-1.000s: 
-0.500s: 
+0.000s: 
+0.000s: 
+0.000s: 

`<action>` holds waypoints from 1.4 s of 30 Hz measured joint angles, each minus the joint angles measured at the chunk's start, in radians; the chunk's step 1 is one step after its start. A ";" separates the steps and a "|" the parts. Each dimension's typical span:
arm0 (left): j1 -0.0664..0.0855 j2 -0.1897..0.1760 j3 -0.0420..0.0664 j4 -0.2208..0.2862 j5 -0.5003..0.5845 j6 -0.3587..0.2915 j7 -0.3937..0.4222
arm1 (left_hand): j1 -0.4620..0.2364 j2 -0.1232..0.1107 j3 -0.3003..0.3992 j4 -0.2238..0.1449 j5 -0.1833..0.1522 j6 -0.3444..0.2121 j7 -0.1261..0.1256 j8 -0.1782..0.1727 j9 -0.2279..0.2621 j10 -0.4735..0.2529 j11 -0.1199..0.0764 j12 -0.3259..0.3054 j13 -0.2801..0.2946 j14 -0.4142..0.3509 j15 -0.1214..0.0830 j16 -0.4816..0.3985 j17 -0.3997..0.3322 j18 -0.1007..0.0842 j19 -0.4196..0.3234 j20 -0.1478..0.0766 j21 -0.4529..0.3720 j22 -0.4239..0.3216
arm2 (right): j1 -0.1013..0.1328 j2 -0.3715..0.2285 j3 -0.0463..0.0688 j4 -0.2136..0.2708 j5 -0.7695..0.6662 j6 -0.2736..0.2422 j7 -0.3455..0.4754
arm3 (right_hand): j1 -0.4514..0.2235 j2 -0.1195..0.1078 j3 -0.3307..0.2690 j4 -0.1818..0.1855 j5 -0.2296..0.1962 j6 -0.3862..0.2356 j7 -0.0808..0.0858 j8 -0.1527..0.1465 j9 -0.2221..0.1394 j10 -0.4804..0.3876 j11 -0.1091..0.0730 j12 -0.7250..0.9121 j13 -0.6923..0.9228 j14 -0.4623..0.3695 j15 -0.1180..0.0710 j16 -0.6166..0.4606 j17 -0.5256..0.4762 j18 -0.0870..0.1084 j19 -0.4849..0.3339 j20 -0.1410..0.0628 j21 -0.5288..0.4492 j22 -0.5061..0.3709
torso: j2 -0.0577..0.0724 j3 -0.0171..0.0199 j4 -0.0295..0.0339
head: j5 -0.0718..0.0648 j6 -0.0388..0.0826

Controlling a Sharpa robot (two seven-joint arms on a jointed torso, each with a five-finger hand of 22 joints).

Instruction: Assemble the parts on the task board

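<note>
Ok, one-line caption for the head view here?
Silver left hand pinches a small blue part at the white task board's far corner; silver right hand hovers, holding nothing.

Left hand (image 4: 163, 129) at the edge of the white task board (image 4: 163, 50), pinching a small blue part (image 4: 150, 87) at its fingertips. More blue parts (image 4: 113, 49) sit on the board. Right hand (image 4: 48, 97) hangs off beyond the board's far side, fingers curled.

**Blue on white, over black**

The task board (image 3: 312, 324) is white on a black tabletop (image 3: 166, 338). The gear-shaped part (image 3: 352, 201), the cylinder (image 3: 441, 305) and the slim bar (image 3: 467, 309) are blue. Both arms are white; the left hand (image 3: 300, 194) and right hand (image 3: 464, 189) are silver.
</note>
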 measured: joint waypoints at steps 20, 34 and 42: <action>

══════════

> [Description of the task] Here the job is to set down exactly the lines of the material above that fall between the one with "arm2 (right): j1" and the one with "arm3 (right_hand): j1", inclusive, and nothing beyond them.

> [Result below]
arm2 (right): j1 -0.1013..0.1328 j2 -0.3715..0.2285 j3 -0.0463..0.0688 j4 -0.2136..0.2708 j5 -0.7695..0.6662 j6 -0.2736..0.2422 j7 -0.3455..0.4754
arm3 (right_hand): j1 -0.4514..0.2235 j2 -0.1195..0.1078 j3 -0.3307..0.2690 j4 -0.1818..0.1855 j5 -0.2296..0.1962 j6 -0.3862..0.2356 j7 -0.0808..0.0858 j8 -0.1527..0.1465 j9 -0.2221..0.1394 j10 -0.4804..0.3876 j11 -0.1091..0.0730 j12 -0.7250..0.9121 j13 -0.6923..0.9228 j14 -0.4623..0.3695 j15 -0.1180..0.0710 j16 -0.6166..0.4606 j17 -0.5256..0.4762 j18 -0.0870..0.1084 j19 -0.4849..0.3339 j20 -0.1410..0.0628 j21 -0.5288..0.4492 j22 -0.5061..0.3709

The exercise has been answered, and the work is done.